- Task requirements
The full set of records is to be reproduced verbatim.

Stored dataset items
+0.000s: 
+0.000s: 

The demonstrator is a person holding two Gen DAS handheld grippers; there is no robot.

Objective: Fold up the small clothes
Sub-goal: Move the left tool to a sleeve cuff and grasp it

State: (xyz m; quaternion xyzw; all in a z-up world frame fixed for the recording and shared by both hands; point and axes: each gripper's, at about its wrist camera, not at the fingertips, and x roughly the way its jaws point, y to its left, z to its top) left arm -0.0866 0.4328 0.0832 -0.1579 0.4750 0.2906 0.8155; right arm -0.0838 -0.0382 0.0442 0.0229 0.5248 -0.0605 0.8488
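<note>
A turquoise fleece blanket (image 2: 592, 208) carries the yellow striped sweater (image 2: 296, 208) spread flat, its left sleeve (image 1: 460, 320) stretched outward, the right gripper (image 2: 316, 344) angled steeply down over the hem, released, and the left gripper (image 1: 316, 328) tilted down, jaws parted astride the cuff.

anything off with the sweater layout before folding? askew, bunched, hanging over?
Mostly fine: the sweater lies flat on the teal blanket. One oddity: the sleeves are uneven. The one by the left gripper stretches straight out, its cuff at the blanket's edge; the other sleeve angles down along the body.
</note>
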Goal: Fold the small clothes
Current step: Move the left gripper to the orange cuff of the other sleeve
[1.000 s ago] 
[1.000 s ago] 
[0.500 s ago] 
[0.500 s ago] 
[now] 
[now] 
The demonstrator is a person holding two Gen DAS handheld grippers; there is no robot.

- Exercise output
+0.000s: 
+0.000s: 

The demonstrator is a person holding two Gen DAS handheld grippers; there is no robot.

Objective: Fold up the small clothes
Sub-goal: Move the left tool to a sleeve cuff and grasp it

State: (xyz m; quaternion xyzw; all in a z-up world frame fixed for the recording and shared by both hands; point and axes: each gripper's, at about its wrist camera, not at the fingertips, and x roughly the way its jaws point, y to its left, z to its top) left arm -0.0866 0.4328 0.0832 -0.1579 0.4750 0.2906 0.8155; right arm -0.0838 -0.0382 0.0442 0.0229 0.5248 -0.0605 0.8488
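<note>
A turquoise fleece blanket (image 2: 592, 208) carries the yellow striped sweater (image 2: 296, 208) spread flat, its left sleeve (image 1: 460, 320) stretched outward, the right gripper (image 2: 316, 344) angled steeply down over the hem, released, and the left gripper (image 1: 316, 328) tilted down, jaws parted astride the cuff.

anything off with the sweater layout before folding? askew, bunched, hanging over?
Mostly fine: the sweater lies flat on the teal blanket. One oddity: the sleeves are uneven. The one by the left gripper stretches straight out, its cuff at the blanket's edge; the other sleeve angles down along the body.
</note>
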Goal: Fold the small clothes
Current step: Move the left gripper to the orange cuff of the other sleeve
[1.000 s ago] 
[1.000 s ago] 
[0.500 s ago] 
[0.500 s ago] 
[now] 
[now] 
The demonstrator is a person holding two Gen DAS handheld grippers; there is no robot.

The generated output is now complete.